§ **Requirement**
Repeat all of the data below word for word, keeping no images.

START Raw data

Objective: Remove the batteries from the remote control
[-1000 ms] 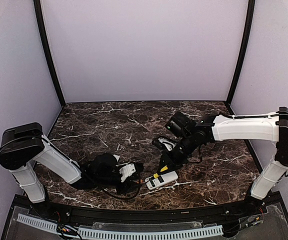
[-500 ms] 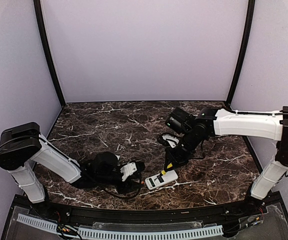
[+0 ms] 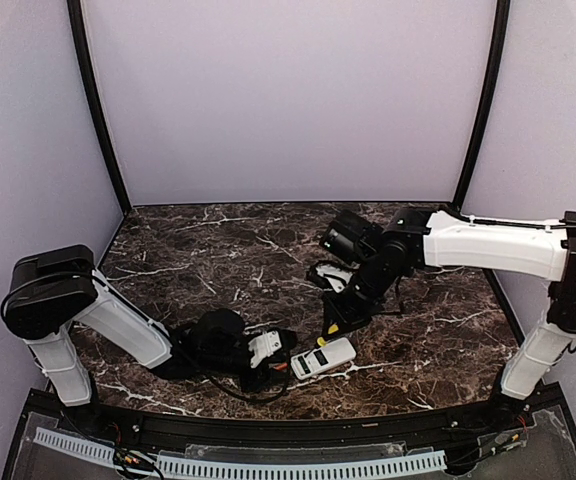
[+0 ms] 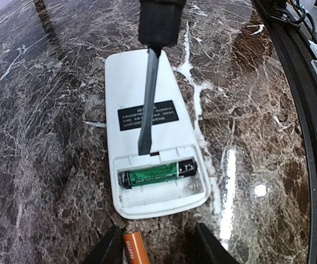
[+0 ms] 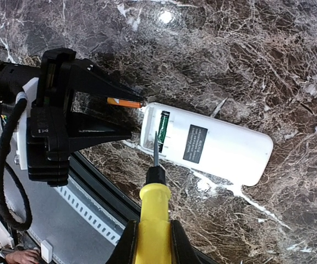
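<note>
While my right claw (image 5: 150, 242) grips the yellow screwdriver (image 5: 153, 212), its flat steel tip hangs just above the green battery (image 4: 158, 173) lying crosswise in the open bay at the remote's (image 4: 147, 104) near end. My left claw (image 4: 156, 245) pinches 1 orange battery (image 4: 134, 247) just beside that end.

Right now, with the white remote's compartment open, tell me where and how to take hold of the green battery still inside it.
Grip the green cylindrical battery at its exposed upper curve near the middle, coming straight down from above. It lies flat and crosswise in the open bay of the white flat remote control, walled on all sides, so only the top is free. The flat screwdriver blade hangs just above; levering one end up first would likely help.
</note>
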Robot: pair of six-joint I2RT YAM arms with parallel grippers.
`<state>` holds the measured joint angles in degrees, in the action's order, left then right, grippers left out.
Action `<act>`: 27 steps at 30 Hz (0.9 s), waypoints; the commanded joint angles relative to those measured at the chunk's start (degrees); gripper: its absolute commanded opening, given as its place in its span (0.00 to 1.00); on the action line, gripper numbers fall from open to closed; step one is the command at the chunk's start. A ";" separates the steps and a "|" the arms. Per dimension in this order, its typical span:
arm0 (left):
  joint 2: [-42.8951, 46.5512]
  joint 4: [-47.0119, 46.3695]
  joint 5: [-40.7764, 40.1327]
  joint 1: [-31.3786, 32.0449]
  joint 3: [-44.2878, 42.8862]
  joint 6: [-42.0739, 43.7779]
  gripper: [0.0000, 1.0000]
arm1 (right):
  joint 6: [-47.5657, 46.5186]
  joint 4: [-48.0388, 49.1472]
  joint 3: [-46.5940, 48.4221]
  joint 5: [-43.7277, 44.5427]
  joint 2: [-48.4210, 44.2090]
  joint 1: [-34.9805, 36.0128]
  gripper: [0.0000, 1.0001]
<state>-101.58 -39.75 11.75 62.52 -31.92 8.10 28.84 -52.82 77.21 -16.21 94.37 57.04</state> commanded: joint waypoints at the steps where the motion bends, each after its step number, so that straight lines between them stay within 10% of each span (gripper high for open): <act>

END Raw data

§ **Answer for this exercise**
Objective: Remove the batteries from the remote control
[-1000 ms] 
[-500 ms] 
[+0 ms] 
[+0 ms] 
[+0 ms] 
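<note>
While my right claw (image 5: 150, 242) grips the yellow screwdriver (image 5: 153, 212), its flat steel tip hangs just above the green battery (image 4: 158, 173) lying crosswise in the open bay at the remote's (image 4: 147, 104) near end. My left claw (image 4: 156, 245) pinches 1 orange battery (image 4: 134, 247) just beside that end.

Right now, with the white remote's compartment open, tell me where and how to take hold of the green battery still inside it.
Grip the green cylindrical battery at its exposed upper curve near the middle, coming straight down from above. It lies flat and crosswise in the open bay of the white flat remote control, walled on all sides, so only the top is free. The flat screwdriver blade hangs just above; levering one end up first would likely help.
</note>
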Robot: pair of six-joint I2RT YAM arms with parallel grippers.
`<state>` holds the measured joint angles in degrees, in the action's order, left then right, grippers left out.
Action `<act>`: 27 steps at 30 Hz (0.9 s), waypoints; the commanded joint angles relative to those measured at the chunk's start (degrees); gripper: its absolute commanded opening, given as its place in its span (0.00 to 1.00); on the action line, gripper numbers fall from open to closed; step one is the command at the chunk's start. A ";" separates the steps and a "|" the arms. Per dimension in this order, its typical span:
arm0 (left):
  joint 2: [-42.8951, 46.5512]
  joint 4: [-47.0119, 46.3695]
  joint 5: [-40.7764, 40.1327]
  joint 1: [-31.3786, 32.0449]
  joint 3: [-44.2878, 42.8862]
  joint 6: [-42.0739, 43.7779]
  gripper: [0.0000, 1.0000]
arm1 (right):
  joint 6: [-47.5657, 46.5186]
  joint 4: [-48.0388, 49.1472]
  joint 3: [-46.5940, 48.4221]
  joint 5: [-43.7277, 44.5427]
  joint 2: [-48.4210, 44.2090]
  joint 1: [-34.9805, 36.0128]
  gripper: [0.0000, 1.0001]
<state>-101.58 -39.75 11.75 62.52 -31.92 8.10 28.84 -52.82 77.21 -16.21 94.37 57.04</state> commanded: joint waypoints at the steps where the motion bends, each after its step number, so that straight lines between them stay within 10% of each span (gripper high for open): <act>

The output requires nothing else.